«Искоренить мелкие и незначительные пороки, — сказал Феллет в тот день, когда Снук оказался на Авернусе, — гораздо труднее».
Обо всем этом Снук старался не думать, неся свой груз забот, состоявший в том, чтобы выдержать от одного дня до другого, потом снова повторить этот процесс, потом снова и снова… Жить в мире, где никто не хочет тебя убить, — одна сторона медали, но у нее была и оборотная: Снук существовал во вселенной, где никто не дарил ему жизнь и где он не мог передать жизнь другим. Мысли эти были особенно болезненными для человека с его жизненной историей, для человека-нейтрино, но свою ошибку он осознал еще в тот день, когда вошел в отель в Кисуму и увидел…
Добираясь в своих размышлениях до этого места, Снук обычно приступал к уже привычному вечернему ритуалу, который заключался в том, что он снимал часы и клал их на оранжевый ящик у кровати. Если он хорошо потрудился днем, спасительное забвение приходило к нему быстро. И иногда ему что-нибудь снилось.
Каждый день тянулся, как месяц, каждый месяц — как год.
Глава 15
По расчетам Снука, минуло уже двенадцать месяцев с тех пор, как он очутился на Авернусе, когда однажды утром он получил мысленное послание: авернианцы подтвердили существование других планет в их солнечной системе.
С самого начала своего пребывания в этом мире он понял, что его способности к телепатической связи здесь, на Авернусе, немногим отличаются от способностей, которыми он обладал, когда жил на Земле и периодически улавливал обрывки мыслей других людей. Как ни парадоксально, полной «самоконгруэнтности» с Феллетом он мог достичь, только когда они находились в разных вселенных и Снук имел возможность совмещать свой мозг в одном объеме с мозгом Феллета. Во время регулярных визитов своего друга на остров Снук пробовал развить способность к телепатическому обмену мыслями, но прогресс тут был едва заметен, если он вообще был.
Однако в этот особенный день он безошибочно уловил настроение Людей. Радость и триумф, усиленные в миллионы раз, разлились на островами, словно золото заката, которого авернианцам никогда не доводилось видеть.
— Неплохо, — вслух произнес Снук, оторвавшись от грядки. — От полного незнания о том, что творится за облаками, до развитой радиоастрономии всего за один год. Неплохо.
Вернувшись к работе, он то и дело окидывал взглядом морской простор в надежде, что Феллет нанесет ему неожиданный визит и расскажет о подробностях открытия. Ведь массы и параметры орбит новых небесных тел должны определить расстояние, которое будет разделять Авернус и Планету Торнтона при ее следующем прохождении, и Снук испытывал к этой проблеме живейший интерес. Понять соответствующие уравнения он не мог, но они повлияли на всю его жизнь, и он хотел знать, что ожидает Авернус: новая катастрофа, большая или меньшая по масштабам, или же планета будет наконец в безопасности. Кроме того, ему казалось, что, обретя уверенность в будущем, Люди будут более терпимы к его пребыванию среди них.

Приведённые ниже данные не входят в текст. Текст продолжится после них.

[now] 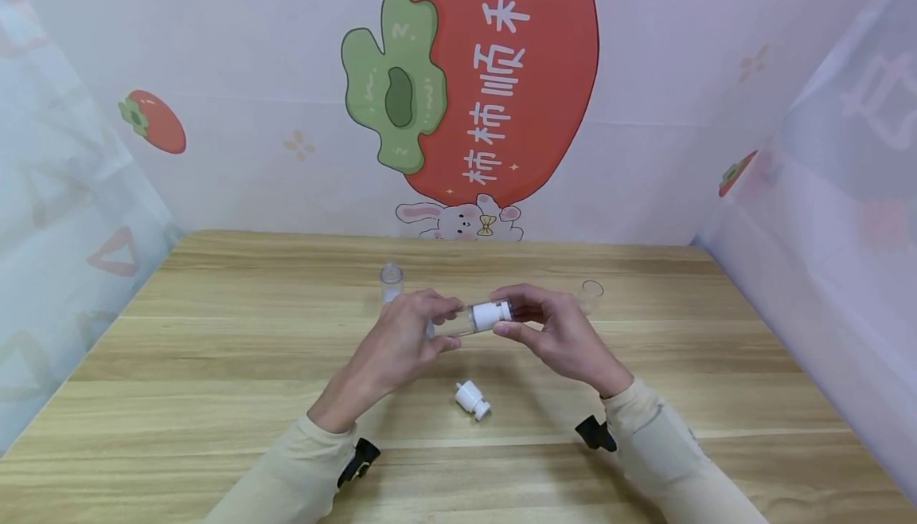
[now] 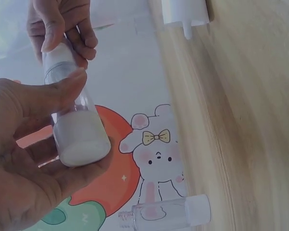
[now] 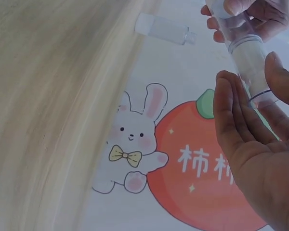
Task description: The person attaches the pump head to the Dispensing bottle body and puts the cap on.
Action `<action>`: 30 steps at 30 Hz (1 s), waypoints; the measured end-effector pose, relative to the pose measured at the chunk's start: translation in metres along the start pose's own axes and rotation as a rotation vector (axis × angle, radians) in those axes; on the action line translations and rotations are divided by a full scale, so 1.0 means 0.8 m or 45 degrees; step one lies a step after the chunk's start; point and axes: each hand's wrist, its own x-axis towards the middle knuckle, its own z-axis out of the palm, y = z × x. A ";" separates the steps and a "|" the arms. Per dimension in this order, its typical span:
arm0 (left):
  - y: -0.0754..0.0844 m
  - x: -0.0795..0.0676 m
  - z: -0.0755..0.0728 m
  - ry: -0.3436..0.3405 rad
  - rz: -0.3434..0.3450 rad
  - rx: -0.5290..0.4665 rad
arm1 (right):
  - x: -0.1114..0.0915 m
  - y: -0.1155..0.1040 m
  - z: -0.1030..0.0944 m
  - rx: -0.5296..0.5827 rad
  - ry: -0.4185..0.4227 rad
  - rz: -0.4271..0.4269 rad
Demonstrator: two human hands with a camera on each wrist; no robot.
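Between both hands, above the table, a clear small pump bottle (image 1: 453,325) lies nearly level. Its white base (image 2: 84,139) is at the left end and its white pump top (image 1: 489,315), under a clear cover, at the right. My left hand (image 1: 401,341) grips the base end between thumb and fingers. With thumb and fingertips, my right hand (image 1: 566,337) holds the top end. In the right wrist view the white pump part (image 3: 250,62) shows through the clear wall. A loose white pump head (image 1: 473,400) lies on the table below the hands.
A second clear bottle (image 1: 391,277) with a white base stands behind my left hand. A clear cap (image 1: 591,293) stands beyond my right hand. The wooden table (image 1: 215,325) is walled by printed cloth (image 1: 251,166) at the back and sides.
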 end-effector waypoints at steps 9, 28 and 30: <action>-0.003 0.004 0.006 -0.112 -0.167 -0.062 | -0.003 0.001 -0.017 -0.132 -0.136 0.081; -0.034 0.010 0.026 0.035 -0.569 -0.522 | -0.006 0.006 -0.026 -0.441 -0.308 0.099; -0.037 0.013 0.027 0.045 -0.580 -0.543 | -0.006 0.006 -0.024 -0.445 -0.331 0.083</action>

Если так, то он будет просить разрешения перемещаться по планете так же свободно, как он когда-то путешествовал по Земле. Феллет говорил ему, что на востоке и на западе есть большие материки, и их исследование, а возможно, и кругосветное путешествие по планете могли бы придать его жизни какое-то подобие смысла.
В тот день мимо его острова не проходили суда, но, когда опустилась темнота, Снук увидел на других островах множество цветных огней, зажженных в честь торжества. Перед отходом ко сну он несколько часов кряду наблюдал за движущимися яркими точками. Возможно, думал он, еще одним всеобщим законом мироздания является то, что счастье и радость побед все разумные существа празднуют фейерверками, символизирующими рождение космических миров.
На следующее утро мимо его острова на большой скорости прошла на северо-восток флотилия из четырех катеров. Не припоминая, чтобы в этом направлении когда-либо двигались суда, Снук несколько озадаченно посмотрел им вслед. Катера работали от батарей, в которых электролитом служила морская вода; такие суда имели практически неограниченный радиус действия, но там, куда они направлялись, насколько Снук знал, не было суши.